Western Blotting Analysis: A representative lot detected MCM9 downreguation in prostate cancer cells and NCI-H1299, but not NCI-H2291, non-small cell lung cancer (NSCLC) cells fig1, 2, S1 (Lee, K.Y., et al. (2015). Nat. Commun. 6:7744).

Western Blotting Analysis: Representative lots detected MCM9 in U2OS cells. Transfecting cells with shRNA targeting either MCM8 or MCM9 downregulated cellular MCM9 level (Lee, K.Y., et al. (2015). Nat. Commun. 6:7744; Park, J., et al. (2013). Mol. Cell. Biol. 33(8):1632-1644).

Research Category
Epigenetics & Nuclear Function

This rabbit polyclonal antiserum detected DNA damage-induced MCM9 nuclear foci formation in U2OS and wild-type, but not Mcm9-null MEFs (Park, J., et al. (2013). Mol. Cell. Biol. 33(8):1632-1644). The C-terminal end epitope region is present in all four human MCM9 spliced isoforms and the first two mouse MCM9 isoforms reported by UniProt (Q9NXL9 and Q2KHI9).

Rabbit polyclonal antibody serum with 0.05% sodium azide.

Unpurified

Stable for 1 year at -20°C from date of receipt.

Handling Recommendations: Upon receipt and prior to removing the cap, centrifuge the vial and gently mix the solution. Aliquot into microcentrifuge tubes and store at -20°C. Avoid repeated freeze/thaw cycles, which may damage IgG and affect product performance.

Evaluated by Western Blotting in HEK293 cell lysate.

Western Blotting Analysis: A 1:500 dilution of this polyclonal antiserum detected MCM9 in 10 µg of HEK293 cell lysate.

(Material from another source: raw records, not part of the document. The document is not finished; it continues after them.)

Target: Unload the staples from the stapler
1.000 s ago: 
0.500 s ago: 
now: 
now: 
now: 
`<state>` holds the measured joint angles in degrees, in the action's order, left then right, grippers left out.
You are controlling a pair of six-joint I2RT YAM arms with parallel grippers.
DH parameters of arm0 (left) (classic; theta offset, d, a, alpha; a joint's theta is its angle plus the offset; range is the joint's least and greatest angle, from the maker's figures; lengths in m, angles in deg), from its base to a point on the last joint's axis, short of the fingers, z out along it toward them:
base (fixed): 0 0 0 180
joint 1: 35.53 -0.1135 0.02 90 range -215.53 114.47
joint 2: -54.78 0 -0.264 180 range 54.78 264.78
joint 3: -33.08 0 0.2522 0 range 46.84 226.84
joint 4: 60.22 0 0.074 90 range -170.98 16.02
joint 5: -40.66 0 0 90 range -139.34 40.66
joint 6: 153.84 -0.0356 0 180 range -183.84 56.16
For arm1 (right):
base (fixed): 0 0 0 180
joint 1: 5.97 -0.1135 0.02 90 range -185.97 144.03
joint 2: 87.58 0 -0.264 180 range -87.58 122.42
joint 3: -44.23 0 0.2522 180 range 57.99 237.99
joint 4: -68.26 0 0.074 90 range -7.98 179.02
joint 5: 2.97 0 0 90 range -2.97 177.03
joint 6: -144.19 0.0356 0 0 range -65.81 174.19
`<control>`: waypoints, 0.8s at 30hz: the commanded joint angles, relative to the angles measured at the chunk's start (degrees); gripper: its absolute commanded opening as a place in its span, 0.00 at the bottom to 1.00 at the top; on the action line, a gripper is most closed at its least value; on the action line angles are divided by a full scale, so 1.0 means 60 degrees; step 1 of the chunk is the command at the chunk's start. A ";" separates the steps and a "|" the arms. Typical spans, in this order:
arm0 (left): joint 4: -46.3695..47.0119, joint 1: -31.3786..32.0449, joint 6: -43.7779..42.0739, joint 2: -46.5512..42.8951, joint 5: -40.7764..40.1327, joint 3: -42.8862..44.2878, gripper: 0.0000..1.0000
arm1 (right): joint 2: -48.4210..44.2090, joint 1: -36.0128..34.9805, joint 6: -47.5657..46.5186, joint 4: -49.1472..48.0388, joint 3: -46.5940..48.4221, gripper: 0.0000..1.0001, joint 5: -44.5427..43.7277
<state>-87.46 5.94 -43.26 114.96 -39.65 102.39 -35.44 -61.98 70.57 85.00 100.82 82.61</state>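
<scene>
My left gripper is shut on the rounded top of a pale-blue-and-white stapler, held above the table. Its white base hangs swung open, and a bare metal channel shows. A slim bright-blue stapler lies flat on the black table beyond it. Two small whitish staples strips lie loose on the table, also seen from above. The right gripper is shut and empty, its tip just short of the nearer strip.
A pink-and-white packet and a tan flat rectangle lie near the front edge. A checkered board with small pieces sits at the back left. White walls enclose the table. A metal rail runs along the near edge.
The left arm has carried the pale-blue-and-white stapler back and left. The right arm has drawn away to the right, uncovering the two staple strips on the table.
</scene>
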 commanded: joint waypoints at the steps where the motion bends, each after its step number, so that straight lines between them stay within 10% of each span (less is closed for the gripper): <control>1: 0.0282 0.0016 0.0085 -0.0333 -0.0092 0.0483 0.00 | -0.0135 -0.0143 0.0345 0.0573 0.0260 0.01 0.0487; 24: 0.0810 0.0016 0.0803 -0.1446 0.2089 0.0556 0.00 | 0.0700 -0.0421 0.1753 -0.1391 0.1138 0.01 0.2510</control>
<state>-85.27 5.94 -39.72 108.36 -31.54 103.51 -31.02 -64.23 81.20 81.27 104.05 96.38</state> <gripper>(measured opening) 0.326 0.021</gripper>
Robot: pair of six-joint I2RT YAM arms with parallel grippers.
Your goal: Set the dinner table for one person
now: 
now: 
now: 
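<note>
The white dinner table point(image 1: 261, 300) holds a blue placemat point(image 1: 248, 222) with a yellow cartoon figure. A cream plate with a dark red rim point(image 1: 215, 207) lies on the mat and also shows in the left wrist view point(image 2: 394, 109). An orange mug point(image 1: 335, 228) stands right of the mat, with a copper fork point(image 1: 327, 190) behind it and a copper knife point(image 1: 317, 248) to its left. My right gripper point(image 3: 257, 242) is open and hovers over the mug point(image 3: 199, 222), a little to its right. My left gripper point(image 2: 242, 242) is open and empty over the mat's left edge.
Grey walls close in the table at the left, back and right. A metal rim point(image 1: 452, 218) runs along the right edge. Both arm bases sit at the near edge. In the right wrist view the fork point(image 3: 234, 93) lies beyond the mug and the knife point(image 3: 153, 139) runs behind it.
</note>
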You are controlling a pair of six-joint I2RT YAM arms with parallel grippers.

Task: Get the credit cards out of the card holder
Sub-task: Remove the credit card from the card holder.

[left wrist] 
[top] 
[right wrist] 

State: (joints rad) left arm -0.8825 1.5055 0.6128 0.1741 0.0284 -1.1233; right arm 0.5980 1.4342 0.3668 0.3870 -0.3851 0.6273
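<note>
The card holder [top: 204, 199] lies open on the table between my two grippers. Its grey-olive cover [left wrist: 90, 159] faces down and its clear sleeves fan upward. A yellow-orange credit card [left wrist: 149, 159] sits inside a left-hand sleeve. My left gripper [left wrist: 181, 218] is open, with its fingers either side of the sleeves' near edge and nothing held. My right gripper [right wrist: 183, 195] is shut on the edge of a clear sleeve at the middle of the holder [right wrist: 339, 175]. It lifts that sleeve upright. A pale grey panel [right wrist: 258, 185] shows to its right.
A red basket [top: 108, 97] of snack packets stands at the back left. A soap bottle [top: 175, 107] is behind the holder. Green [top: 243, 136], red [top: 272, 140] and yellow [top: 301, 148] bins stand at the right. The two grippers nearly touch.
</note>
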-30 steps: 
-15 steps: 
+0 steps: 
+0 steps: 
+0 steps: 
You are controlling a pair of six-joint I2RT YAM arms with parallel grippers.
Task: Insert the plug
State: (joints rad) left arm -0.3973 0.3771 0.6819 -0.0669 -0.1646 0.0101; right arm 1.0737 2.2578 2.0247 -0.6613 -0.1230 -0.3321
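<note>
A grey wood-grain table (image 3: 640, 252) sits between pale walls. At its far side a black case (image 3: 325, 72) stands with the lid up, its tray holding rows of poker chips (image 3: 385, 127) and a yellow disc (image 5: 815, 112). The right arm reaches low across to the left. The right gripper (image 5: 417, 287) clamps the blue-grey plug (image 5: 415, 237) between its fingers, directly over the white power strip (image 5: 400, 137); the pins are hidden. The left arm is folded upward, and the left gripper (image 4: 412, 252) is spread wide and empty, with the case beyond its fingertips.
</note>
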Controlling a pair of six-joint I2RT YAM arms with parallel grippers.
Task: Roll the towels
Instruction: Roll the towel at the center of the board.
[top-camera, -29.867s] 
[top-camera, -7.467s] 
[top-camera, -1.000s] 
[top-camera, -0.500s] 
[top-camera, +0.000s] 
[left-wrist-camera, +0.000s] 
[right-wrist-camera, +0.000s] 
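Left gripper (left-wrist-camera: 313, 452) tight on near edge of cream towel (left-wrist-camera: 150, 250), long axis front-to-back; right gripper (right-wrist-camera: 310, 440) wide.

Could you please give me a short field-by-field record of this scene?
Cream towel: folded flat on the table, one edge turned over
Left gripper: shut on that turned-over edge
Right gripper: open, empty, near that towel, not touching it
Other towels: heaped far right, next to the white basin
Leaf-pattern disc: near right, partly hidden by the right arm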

Concentration: Please refer to lot specific datasheet.

Unless otherwise stated in our catalog or other company documentation accompanying the product(s), our products are intended for research use only and are not to be used for any other purpose, which includes but is not limited to, unauthorized commercial uses, in vitro diagnostic uses, ex vivo or in vivo therapeutic uses or any type of consumption or application to humans or animals.